**REQUIRED ACTION:** Each line of the material below is to be written out exactly. Leave out any picture.

**INFORMATION SHOWN:**

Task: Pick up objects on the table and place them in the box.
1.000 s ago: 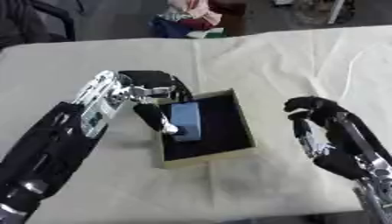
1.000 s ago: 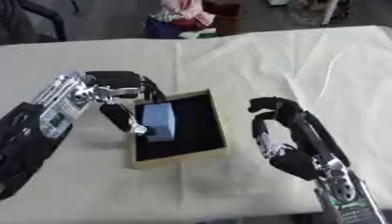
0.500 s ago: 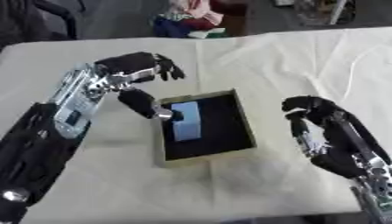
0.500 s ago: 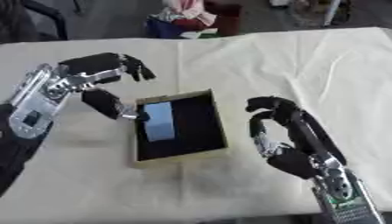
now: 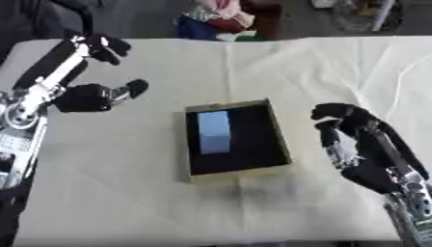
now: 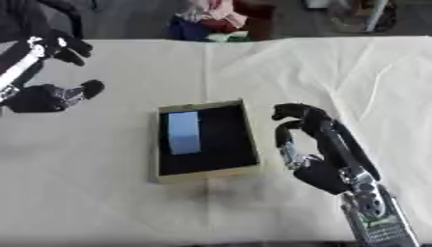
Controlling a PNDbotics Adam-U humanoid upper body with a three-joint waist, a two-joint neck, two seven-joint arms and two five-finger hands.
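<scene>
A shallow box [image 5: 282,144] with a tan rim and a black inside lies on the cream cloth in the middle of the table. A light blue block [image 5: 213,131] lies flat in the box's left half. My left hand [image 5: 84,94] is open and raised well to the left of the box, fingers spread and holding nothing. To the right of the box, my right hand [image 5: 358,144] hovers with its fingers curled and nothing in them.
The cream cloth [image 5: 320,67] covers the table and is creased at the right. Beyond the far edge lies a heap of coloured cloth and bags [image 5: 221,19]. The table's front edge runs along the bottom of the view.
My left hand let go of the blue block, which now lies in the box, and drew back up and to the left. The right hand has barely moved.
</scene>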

**YOUR RESPONSE:**
Task: Pick up objects on the table and place them in the box.
1.000 s ago: 
1.000 s ago: 
0.500 s ago: 
0.500 s ago: 
now: 
now: 
Controlling a PNDbotics Adam-U humanoid upper body with a three-joint waist, a two-joint neck, two seven-joint arms and two five-finger hands.
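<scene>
A shallow box [image 5: 282,144] with a tan rim and a black inside lies on the cream cloth in the middle of the table. A light blue block [image 5: 213,131] lies flat in the box's left half. My left hand [image 5: 84,94] is open and raised well to the left of the box, fingers spread and holding nothing. To the right of the box, my right hand [image 5: 358,144] hovers with its fingers curled and nothing in them.
The cream cloth [image 5: 320,67] covers the table and is creased at the right. Beyond the far edge lies a heap of coloured cloth and bags [image 5: 221,19]. The table's front edge runs along the bottom of the view.
My left hand let go of the blue block, which now lies in the box, and drew back up and to the left. The right hand has barely moved.
</scene>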

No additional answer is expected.